- The Wu-Tang Clan logo parodies the Apple Inc.'s "Think different" logo.

Compilation album by Wu-Tang Clan and various artists
- Released: October 18, 2005
- Studios: 36 Chambers Studio (New York, NY)
- Genre: Hip-hop
- Length: 53:16
- Labels: Think Differently Music; Babygrande;
- Producers: Bronze Nazareth; DJ Noize; Fred Ones; Mathematics; Preservation; RZA;

Wu-Tang Clan and various artists chronology
| Legend of the Wu-Tang: Wu-Tang Clan's Greatest Hits (2004) | Dreddy Krueger Presents... Think Differently Music: Wu-Tang Meets the Indie Culture (2005) | Mathematics Presents Wu-Tang Clan & Friends Unreleased (2007) |

Singles from Dreddy Krueger Presents... Think Differently Music: Wu-Tang Meets the Indie Culture
- "Biochemical Equation / Preservation" Released: 2005; "Lyrical Swords / Think Differently" Released: 2006;

= Wu-Tang Meets the Indie Culture =

Dreddy Krueger Presents... Think Differently Music: Wu-Tang Meets the Indie Culture is a compilation album by American hip-hop collective Wu-Tang Clan and its affiliates.
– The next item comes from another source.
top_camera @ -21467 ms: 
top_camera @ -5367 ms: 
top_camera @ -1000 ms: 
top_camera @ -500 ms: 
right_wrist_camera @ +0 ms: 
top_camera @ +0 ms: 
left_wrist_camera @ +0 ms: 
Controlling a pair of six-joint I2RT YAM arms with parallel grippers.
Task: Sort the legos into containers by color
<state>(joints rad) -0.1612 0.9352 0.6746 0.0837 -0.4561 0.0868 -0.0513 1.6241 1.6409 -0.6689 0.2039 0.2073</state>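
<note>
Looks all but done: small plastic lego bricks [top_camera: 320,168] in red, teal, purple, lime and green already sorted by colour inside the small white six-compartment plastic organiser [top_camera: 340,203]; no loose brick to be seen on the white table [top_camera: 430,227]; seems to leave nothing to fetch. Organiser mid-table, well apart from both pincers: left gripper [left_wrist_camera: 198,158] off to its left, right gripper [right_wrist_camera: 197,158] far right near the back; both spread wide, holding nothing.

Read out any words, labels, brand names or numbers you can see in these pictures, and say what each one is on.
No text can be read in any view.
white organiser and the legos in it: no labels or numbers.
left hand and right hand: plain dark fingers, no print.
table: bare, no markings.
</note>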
It was released on October 18, 2005, via Think Differently Music Group and Babygrande Records. Presented and executively produced by Dreddy Krueger, the main production was handled by Bronze Nazareth, Preservation, Allah Mathematics, DJ Noize, Fred Ones and RZA. It features contributions from several fellow independent hip-hop musicians, such as Byata, Del the Funky Homosapien, Ras Kass, Aesop Rock, Casual, C-Rayz Walz, Littles, MF Doom, Planet Asia, R.A. the Rugged Man, Roc Marciano, Sean Price, Sir Menelik, Tragedy Khadafi, Vast Aire and Vordul Mega among others, as well as narrations by Jim Jarmusch. The album was supported with two singles: "Biochemical Equation" b/w "Preservation" and "Lyrical Swords" b/w "Think Differently". Despite being a compilation album, "Wu-Tang Meets the Indie Culture" has been considered by many fans to be one of the group's best works, with the collaborations receiving acclaim.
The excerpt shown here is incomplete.